Task prompt: Reproduce the data exactly as it stands.

Provided data:

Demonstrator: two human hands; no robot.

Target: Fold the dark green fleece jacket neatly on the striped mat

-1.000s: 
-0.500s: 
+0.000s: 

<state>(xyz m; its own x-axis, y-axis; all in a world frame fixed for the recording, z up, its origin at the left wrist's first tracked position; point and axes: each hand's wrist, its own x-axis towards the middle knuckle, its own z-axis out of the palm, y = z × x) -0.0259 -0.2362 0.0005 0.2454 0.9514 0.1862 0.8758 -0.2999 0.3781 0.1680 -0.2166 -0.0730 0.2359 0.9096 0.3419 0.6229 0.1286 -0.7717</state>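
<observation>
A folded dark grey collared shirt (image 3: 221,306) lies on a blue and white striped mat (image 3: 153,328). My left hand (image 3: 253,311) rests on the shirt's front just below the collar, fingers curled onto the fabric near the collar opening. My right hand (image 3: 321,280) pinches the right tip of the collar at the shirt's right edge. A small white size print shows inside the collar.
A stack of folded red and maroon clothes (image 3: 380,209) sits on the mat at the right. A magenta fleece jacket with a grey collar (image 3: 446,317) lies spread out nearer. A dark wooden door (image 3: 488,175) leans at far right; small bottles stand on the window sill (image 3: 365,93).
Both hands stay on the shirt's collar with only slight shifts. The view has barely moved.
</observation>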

Final answer:
Demonstrator: two human hands; no robot.

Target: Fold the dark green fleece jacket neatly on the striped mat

-1.000s: 
-0.500s: 
+0.000s: 

<state>(xyz m; its own x-axis, y-axis; all in a world frame fixed for the recording, z up, its origin at the left wrist's first tracked position; point and axes: each hand's wrist, its own x-axis towards the middle knuckle, its own z-axis out of the palm, y = z × x) -0.0259 -0.2362 0.0005 0.2454 0.9514 0.1862 0.8758 -0.2999 0.3781 0.1680 -0.2166 -0.0730 0.2359 0.9096 0.3419 0.6229 0.1286 -0.7717</state>
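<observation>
A folded dark grey collared shirt (image 3: 221,306) lies on a blue and white striped mat (image 3: 153,328). My left hand (image 3: 253,311) rests on the shirt's front just below the collar, fingers curled onto the fabric near the collar opening. My right hand (image 3: 321,280) pinches the right tip of the collar at the shirt's right edge. A small white size print shows inside the collar.
A stack of folded red and maroon clothes (image 3: 380,209) sits on the mat at the right. A magenta fleece jacket with a grey collar (image 3: 446,317) lies spread out nearer. A dark wooden door (image 3: 488,175) leans at far right; small bottles stand on the window sill (image 3: 365,93).
Both hands stay on the shirt's collar with only slight shifts. The view has barely moved.
</observation>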

The full output has been given.